Purpose: This study was conducted to assess the effect of Two-week L-carnitine supplementation on known markers of oxidative stress and muscle damage following acute bouts of exercise in active healthy young men.
Methods: Twenty-one active healthy men volunteered for this study. Participants were randomized in a double-blind placebo-controlled fashion into two groups: L-carnitine (C group; n=10) and placebo group (P group; n=11). They arrived at the laboratory after overnight fasting. A baseline blood sample was taken. Afterwards, subjects consumed either L-carnitine (2 capsules containing totally 2000 mg L-carnitine) or placebo (2 capsules containing totally 2000 mg lactose) daily for 14 days. On the day of the test, participants attended the athletics arena after overnight fasting. Then, participants were asked to run 14 km on the track at their highest ability. Blood samples were taken immediately, 2, and 24 hours after exercise. Plasma total antioxidant capacity (TAC), malondialdehyde (MDA) as thiobarbituric acid-reactive substance (TBARS) as a marker of lipid peroxidation, creatine kinase (CK) and lactate dehydrogenase (LDH) as markers of muscle damage were measured.

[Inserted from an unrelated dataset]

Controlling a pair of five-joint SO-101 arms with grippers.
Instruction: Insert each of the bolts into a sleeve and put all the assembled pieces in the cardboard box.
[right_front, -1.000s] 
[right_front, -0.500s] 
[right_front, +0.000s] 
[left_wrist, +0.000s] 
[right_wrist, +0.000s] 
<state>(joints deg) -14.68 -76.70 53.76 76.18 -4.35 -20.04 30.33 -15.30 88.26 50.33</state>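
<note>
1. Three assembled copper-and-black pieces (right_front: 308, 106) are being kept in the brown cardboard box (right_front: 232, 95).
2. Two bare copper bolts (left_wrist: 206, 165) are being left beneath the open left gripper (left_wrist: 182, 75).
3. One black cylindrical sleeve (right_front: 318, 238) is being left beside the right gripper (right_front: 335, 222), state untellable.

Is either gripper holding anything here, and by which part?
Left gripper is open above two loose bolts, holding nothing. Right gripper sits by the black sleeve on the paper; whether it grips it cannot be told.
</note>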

Results: TAC increased significantly 14 days after supplementation and 24h after exercise in C group compared with P group (P<0.05). Serum MDA-TBARS, CK, and LDH were significantly lower 24h after exercise in C group compared with P group (P<0.05).
Conclusion: These results suggest that two-week daily oral supplementation of L-carnitine has alleviating effects on lipid peroxidation and muscle damage markers following an acute bout of exercise in active healthy young men.
Keywords: Antioxidants; Creatine Kinase; Lipid Peroxidation; Oxidative Stress; Thiobarbituric Acid-Reactive Substance.